[Dataset excerpts]
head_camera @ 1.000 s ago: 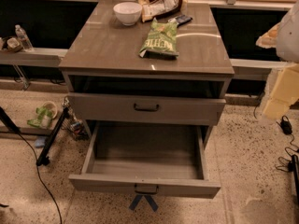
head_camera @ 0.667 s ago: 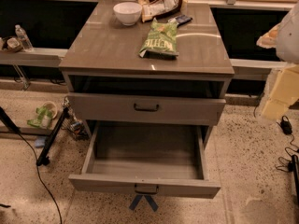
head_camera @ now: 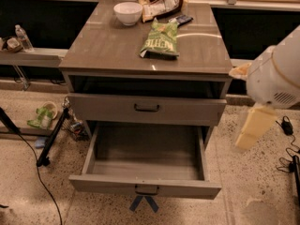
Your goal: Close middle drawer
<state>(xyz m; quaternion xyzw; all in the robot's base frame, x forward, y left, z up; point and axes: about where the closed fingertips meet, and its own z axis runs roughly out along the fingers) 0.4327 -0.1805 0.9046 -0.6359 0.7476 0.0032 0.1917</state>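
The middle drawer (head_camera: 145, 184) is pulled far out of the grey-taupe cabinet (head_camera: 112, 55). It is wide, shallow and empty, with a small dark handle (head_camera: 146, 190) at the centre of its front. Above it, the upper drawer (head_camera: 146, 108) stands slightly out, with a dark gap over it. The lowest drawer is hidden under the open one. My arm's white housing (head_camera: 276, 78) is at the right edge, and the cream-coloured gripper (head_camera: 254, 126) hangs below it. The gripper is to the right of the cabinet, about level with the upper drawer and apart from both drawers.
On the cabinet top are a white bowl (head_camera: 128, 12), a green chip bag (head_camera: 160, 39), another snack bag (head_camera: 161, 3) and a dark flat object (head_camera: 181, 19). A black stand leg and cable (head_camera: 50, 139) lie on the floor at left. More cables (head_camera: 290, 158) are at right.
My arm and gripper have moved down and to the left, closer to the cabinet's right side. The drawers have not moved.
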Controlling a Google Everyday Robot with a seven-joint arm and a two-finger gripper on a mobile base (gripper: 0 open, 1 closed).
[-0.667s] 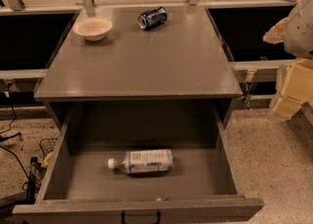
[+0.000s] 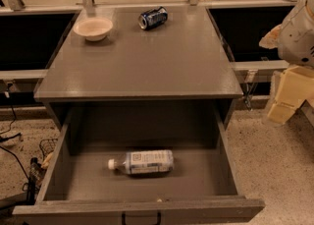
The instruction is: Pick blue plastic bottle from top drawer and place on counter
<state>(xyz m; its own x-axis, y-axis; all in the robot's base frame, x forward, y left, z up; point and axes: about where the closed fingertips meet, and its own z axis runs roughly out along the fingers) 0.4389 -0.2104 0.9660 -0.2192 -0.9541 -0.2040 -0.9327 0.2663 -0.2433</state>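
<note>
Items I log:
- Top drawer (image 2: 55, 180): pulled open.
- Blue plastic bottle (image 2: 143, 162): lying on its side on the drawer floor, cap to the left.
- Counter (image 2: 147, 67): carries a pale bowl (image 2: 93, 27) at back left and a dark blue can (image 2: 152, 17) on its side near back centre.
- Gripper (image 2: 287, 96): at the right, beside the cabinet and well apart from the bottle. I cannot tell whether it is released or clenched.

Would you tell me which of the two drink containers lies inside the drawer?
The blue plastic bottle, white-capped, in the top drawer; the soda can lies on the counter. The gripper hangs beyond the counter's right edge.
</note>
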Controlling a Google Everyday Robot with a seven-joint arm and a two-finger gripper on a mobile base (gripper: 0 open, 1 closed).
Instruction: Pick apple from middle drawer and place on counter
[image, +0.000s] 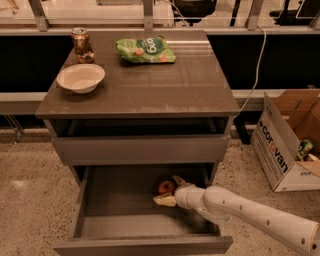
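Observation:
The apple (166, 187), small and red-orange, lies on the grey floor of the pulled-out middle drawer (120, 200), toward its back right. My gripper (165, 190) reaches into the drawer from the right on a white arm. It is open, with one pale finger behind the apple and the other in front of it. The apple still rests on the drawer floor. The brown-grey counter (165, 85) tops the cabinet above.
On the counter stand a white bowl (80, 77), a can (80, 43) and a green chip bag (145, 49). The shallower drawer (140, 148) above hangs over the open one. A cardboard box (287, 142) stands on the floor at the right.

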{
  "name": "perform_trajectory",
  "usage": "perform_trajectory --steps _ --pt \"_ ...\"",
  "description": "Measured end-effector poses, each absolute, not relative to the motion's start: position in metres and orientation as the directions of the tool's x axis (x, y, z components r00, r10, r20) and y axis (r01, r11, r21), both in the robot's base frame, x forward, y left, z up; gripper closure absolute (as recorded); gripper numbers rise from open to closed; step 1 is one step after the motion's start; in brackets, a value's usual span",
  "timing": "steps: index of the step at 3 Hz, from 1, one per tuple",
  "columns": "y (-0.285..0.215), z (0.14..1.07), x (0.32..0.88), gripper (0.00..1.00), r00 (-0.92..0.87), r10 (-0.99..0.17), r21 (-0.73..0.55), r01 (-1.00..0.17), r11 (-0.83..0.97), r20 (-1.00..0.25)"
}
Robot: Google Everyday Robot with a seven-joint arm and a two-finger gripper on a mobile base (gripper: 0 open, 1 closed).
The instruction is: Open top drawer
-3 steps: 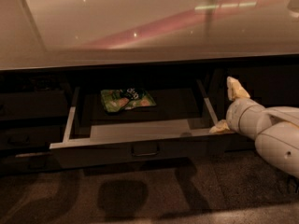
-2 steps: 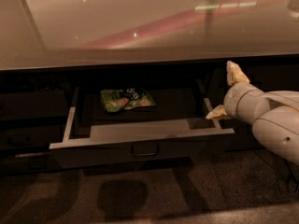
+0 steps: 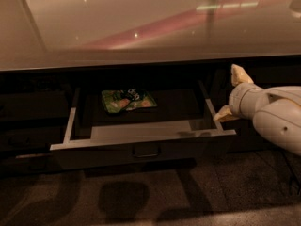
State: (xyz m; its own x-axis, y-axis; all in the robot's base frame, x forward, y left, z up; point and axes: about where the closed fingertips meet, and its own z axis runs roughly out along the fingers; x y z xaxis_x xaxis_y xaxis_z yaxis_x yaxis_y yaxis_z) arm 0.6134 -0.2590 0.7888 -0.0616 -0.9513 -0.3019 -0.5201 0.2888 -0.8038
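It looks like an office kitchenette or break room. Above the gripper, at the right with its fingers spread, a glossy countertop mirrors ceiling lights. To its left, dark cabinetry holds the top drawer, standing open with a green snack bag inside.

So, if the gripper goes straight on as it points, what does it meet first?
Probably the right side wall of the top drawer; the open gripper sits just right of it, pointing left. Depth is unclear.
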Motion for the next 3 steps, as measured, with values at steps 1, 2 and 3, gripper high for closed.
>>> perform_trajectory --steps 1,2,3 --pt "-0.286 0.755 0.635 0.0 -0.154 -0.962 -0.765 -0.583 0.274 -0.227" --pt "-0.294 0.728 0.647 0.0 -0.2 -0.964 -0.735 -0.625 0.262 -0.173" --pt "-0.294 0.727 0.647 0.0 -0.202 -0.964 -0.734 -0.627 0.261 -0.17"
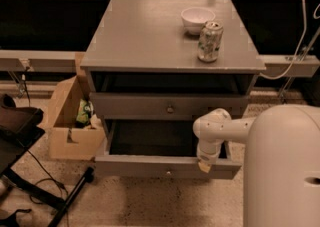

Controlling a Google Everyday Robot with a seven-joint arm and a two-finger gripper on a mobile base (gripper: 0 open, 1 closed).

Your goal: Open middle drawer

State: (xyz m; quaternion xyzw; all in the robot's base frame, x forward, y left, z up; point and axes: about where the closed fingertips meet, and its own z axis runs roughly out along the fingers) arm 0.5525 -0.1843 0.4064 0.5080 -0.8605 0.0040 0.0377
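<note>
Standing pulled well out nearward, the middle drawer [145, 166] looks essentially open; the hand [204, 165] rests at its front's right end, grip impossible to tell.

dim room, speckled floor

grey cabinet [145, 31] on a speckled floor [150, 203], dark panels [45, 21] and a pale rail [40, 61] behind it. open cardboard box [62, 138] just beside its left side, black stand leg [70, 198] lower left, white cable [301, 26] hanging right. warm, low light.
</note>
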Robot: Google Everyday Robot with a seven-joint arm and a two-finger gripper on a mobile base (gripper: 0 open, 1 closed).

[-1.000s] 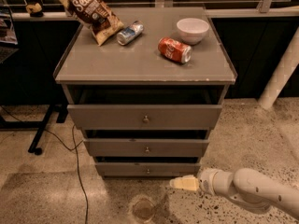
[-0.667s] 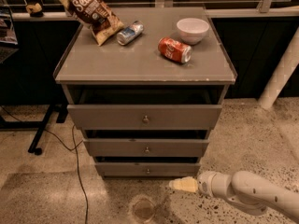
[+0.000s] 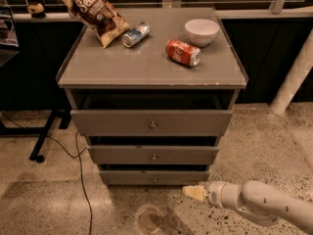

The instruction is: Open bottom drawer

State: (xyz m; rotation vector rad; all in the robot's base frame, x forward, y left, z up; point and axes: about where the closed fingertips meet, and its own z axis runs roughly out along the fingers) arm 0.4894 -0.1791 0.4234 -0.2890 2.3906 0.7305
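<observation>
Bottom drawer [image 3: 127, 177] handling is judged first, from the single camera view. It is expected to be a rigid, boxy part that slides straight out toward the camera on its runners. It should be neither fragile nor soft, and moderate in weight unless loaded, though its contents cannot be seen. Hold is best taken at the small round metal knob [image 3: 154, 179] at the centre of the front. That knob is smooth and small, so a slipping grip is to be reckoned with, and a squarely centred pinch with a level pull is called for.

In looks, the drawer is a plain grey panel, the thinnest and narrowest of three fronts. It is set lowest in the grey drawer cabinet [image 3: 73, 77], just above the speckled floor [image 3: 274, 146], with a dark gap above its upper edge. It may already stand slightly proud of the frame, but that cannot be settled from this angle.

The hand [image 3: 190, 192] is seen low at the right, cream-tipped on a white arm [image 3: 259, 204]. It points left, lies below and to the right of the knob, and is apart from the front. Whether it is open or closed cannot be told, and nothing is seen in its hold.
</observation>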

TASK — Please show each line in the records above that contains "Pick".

SOLUTION FOR THIS TASK —
The instruction is: Pick blue plastic bottle from top drawer and place on counter
Instruction: Pick apple from middle drawer and place on counter

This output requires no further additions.